Abstract 3706: Functional Mutation in ABCG1 Predicts Risk of Ischemic Heart Disease in the General Population
The ATP-Binding Cassette transporter G1 (ABCG1) has recently been identified as a facilitator of cholesterol and phospholipid efflux from macrophages to HDL. In studies of ABCG1−/− versus ABCG1+/+mice, total body expression of ABCG1 protected against atherosclerosis, without affecting HDL cholesterol (HDL-C) or other lipid or lipoprotein levels. To determine the role of ABCG1 in atherogenesis in humans, we investigated the ability of a functional variant in the ABCG1 promoter to predict risk of ischemic heart disease (IHD) in the general population.

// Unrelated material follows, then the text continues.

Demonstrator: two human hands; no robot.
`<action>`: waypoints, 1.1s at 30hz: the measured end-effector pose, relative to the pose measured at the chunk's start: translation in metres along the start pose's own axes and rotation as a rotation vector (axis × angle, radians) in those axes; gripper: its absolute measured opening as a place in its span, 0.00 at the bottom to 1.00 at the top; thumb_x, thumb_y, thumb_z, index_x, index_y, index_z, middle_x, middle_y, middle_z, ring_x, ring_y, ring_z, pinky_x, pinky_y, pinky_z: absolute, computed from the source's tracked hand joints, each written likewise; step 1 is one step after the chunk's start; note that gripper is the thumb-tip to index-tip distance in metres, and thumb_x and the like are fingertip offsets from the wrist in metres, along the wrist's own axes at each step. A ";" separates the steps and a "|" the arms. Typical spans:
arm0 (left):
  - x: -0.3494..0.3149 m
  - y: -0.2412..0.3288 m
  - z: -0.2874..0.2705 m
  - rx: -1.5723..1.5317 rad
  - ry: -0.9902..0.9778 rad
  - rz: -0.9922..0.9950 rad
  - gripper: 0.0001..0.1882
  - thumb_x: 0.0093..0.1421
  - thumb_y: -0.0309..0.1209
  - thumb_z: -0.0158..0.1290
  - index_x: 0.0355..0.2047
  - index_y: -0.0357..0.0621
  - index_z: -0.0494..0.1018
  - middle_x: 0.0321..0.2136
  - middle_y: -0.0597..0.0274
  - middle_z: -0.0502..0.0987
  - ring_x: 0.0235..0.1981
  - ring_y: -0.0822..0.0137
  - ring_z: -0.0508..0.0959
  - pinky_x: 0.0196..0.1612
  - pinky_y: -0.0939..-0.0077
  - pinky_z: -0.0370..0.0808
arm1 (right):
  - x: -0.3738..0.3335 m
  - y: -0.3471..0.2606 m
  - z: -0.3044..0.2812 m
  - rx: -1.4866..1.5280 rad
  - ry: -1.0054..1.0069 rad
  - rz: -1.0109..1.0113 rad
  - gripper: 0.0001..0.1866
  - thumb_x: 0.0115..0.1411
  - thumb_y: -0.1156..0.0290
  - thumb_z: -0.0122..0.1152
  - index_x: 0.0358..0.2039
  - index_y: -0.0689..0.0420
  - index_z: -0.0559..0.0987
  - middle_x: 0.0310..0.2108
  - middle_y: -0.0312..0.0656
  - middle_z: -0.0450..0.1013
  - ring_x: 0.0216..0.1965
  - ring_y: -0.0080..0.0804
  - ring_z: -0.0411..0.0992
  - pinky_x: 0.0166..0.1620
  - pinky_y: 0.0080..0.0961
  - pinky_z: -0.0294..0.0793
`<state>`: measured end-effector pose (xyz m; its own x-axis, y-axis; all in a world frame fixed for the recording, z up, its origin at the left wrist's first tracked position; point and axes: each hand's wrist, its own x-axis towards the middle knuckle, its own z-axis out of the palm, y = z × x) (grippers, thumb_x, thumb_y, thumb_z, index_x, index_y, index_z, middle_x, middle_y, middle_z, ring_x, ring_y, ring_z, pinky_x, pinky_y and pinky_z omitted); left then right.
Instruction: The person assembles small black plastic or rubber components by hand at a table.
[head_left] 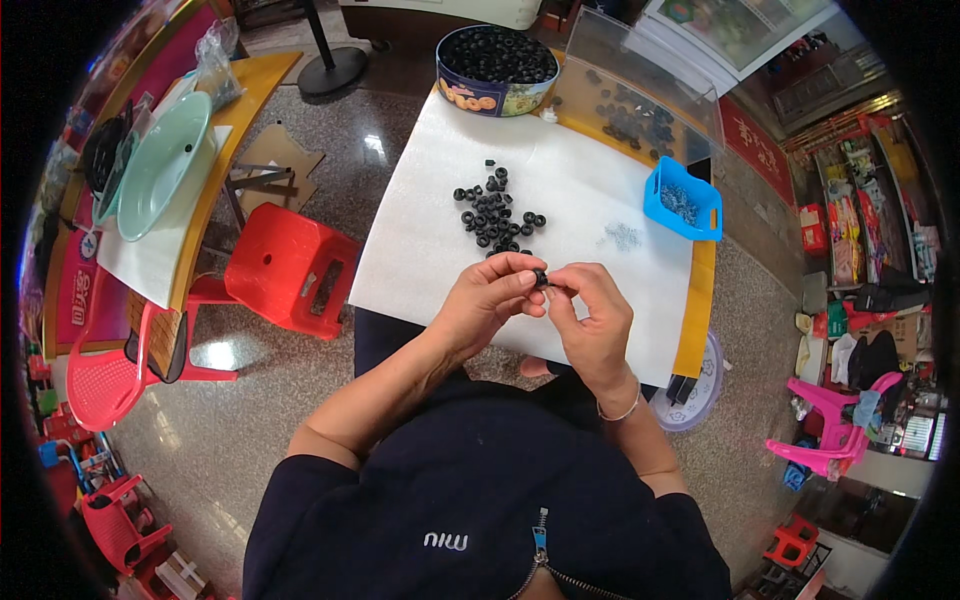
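Over the near edge of the white-covered table (420,230) my two hands meet. My left hand (487,300) pinches a small black ring-shaped part (540,278) between thumb and fingers. Right beside it, my right hand (592,318) has thumb and forefinger pressed together at the part; whatever lies between them is too small to make out. Just beyond my hands lies a loose pile of similar black parts (490,217). To the right of the pile, tiny silvery pieces (622,236) are scattered on the white sheet.
A round tin (450,88) full of black parts stands at the far edge, beside a clear tray (600,60) with more. A blue plastic basket (664,208) of small metal pieces sits at the right. Red stool (285,262) and side table with green basin (165,170) are left.
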<state>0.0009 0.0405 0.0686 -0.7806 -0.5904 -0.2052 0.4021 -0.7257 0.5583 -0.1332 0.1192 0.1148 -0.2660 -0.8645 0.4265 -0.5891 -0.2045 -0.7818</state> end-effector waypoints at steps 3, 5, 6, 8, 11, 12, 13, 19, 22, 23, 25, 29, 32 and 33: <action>0.000 0.000 0.000 0.031 0.039 0.009 0.11 0.61 0.27 0.51 0.43 0.36 0.71 0.30 0.59 0.76 0.30 0.70 0.77 0.37 0.76 0.77 | 0.001 0.001 0.000 -0.082 -0.018 -0.054 0.07 0.51 0.85 0.58 0.32 0.63 0.76 0.31 0.41 0.72 0.28 0.27 0.72 0.32 0.21 0.72; 0.000 -0.001 -0.001 0.077 0.042 0.037 0.10 0.61 0.27 0.51 0.42 0.36 0.72 0.29 0.59 0.76 0.29 0.70 0.77 0.36 0.77 0.76 | 0.001 0.001 0.000 -0.113 -0.024 -0.077 0.07 0.51 0.85 0.58 0.32 0.63 0.76 0.31 0.42 0.72 0.27 0.27 0.72 0.31 0.21 0.73; 0.000 -0.001 -0.002 0.078 0.042 0.037 0.10 0.61 0.27 0.51 0.42 0.36 0.72 0.29 0.59 0.76 0.29 0.70 0.77 0.36 0.77 0.76 | 0.001 0.002 0.000 -0.128 -0.031 -0.095 0.07 0.51 0.85 0.59 0.32 0.63 0.76 0.31 0.42 0.72 0.28 0.28 0.72 0.31 0.22 0.73; 0.000 -0.002 -0.002 0.127 0.057 0.080 0.09 0.61 0.26 0.52 0.41 0.35 0.72 0.28 0.59 0.76 0.29 0.70 0.77 0.35 0.78 0.76 | 0.002 0.002 0.000 -0.144 -0.036 -0.113 0.07 0.50 0.85 0.59 0.31 0.62 0.76 0.31 0.42 0.72 0.28 0.29 0.72 0.30 0.22 0.72; -0.001 -0.003 -0.003 0.274 0.075 0.140 0.09 0.60 0.26 0.52 0.40 0.35 0.73 0.28 0.60 0.76 0.28 0.71 0.77 0.35 0.78 0.76 | 0.002 0.001 0.001 -0.199 -0.033 -0.178 0.08 0.48 0.85 0.59 0.31 0.63 0.76 0.30 0.43 0.71 0.28 0.33 0.72 0.29 0.25 0.72; -0.001 -0.003 -0.002 0.276 0.074 0.140 0.09 0.60 0.26 0.52 0.40 0.35 0.73 0.28 0.60 0.76 0.28 0.71 0.77 0.35 0.78 0.76 | 0.001 0.002 0.002 -0.238 -0.036 -0.226 0.09 0.47 0.84 0.59 0.31 0.62 0.75 0.30 0.43 0.70 0.29 0.37 0.71 0.30 0.28 0.71; -0.001 -0.004 -0.002 0.316 0.072 0.159 0.09 0.60 0.26 0.53 0.40 0.34 0.73 0.28 0.60 0.76 0.28 0.72 0.77 0.35 0.79 0.76 | 0.001 0.003 0.002 -0.276 -0.039 -0.275 0.09 0.46 0.83 0.59 0.31 0.62 0.75 0.30 0.44 0.69 0.30 0.40 0.69 0.31 0.32 0.71; -0.001 -0.007 -0.007 0.491 0.062 0.176 0.11 0.61 0.26 0.52 0.42 0.35 0.73 0.31 0.60 0.77 0.30 0.72 0.77 0.36 0.77 0.77 | -0.008 0.009 0.005 -0.357 -0.055 -0.304 0.09 0.47 0.83 0.59 0.31 0.62 0.75 0.30 0.44 0.69 0.29 0.41 0.69 0.31 0.32 0.71; 0.000 -0.009 -0.010 0.448 0.046 0.134 0.11 0.61 0.26 0.52 0.42 0.34 0.73 0.30 0.60 0.77 0.31 0.72 0.77 0.36 0.77 0.77 | -0.014 0.015 0.007 -0.127 -0.024 -0.128 0.08 0.49 0.83 0.59 0.32 0.62 0.75 0.29 0.45 0.71 0.29 0.39 0.71 0.32 0.29 0.72; 0.000 -0.010 -0.012 0.402 0.037 0.108 0.11 0.61 0.27 0.52 0.42 0.34 0.73 0.30 0.59 0.77 0.31 0.72 0.77 0.36 0.77 0.77 | -0.016 0.016 0.007 -0.126 -0.021 -0.127 0.08 0.49 0.83 0.59 0.32 0.62 0.75 0.29 0.45 0.71 0.29 0.39 0.71 0.32 0.29 0.72; 0.000 -0.011 -0.014 0.408 0.031 0.086 0.11 0.61 0.27 0.52 0.42 0.34 0.73 0.30 0.59 0.77 0.30 0.71 0.77 0.36 0.77 0.77 | -0.020 0.017 0.007 -0.022 -0.044 0.024 0.06 0.51 0.82 0.60 0.32 0.62 0.76 0.30 0.44 0.73 0.30 0.33 0.72 0.33 0.25 0.73; 0.003 -0.005 -0.009 0.275 0.058 -0.037 0.11 0.61 0.27 0.51 0.43 0.34 0.72 0.30 0.57 0.77 0.28 0.70 0.77 0.34 0.78 0.76 | -0.019 0.021 0.004 0.163 -0.009 0.127 0.05 0.53 0.81 0.60 0.33 0.62 0.77 0.31 0.41 0.73 0.31 0.27 0.72 0.34 0.22 0.72; 0.004 -0.002 -0.007 0.140 0.050 -0.078 0.11 0.62 0.28 0.51 0.43 0.35 0.71 0.32 0.57 0.77 0.29 0.68 0.78 0.36 0.77 0.77 | -0.016 0.019 -0.001 0.308 -0.024 0.184 0.06 0.55 0.84 0.58 0.35 0.65 0.75 0.35 0.39 0.71 0.36 0.23 0.69 0.40 0.18 0.69; 0.005 -0.002 -0.007 0.058 0.040 -0.089 0.11 0.62 0.28 0.51 0.43 0.35 0.71 0.33 0.57 0.76 0.30 0.68 0.78 0.37 0.77 0.77 | -0.015 0.018 -0.001 0.307 -0.022 0.184 0.06 0.55 0.84 0.58 0.35 0.65 0.75 0.35 0.39 0.71 0.36 0.23 0.69 0.40 0.18 0.69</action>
<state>-0.0001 0.0366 0.0605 -0.7918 -0.5389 -0.2874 0.3029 -0.7551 0.5814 -0.1412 0.1289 0.0947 -0.3278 -0.9088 0.2582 -0.2755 -0.1695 -0.9462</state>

We resequenced the ABCG1 promoter in 380 individuals with extreme levels of HDL cholesterol, and determined the ability of a new variant, g.-376C>T located in a putative SP1 binding site, to predict risk of IHD in a large prospective study of the general population, The Copenhagen City Heart Study (N=10,313, 31 years follow-up). In the prospective study, the cumulative incidence of IHD was increased in g.-376C>T heterozygotes (frequency: 0.5%) versus non-carriers (P=0.002). The age and gender adjusted hazard ratio for IHD was 2.4 (95% confidence interval 1.5–3.9). These results for IHD were verified in an independent case-control study (N=10,585; odds ratio: 2.7 (1.4 –5.0)). Genotype did not affect HDL-C or any other lipid or lipoprotein levels. Furthermore, in functional studies in vitro and in vivo, the presence of the -376T mutation completely abolished the binding of Sp1 to the ABCG1 promoter.
Conclusion: We have identified a loss of function mutation in the ABCG1 promoter which reproducibly predicts a 2–3 fold risk of IHD in the general population. This is the first study to demonstrate a role for ABCG1 in atherogenesis in humans.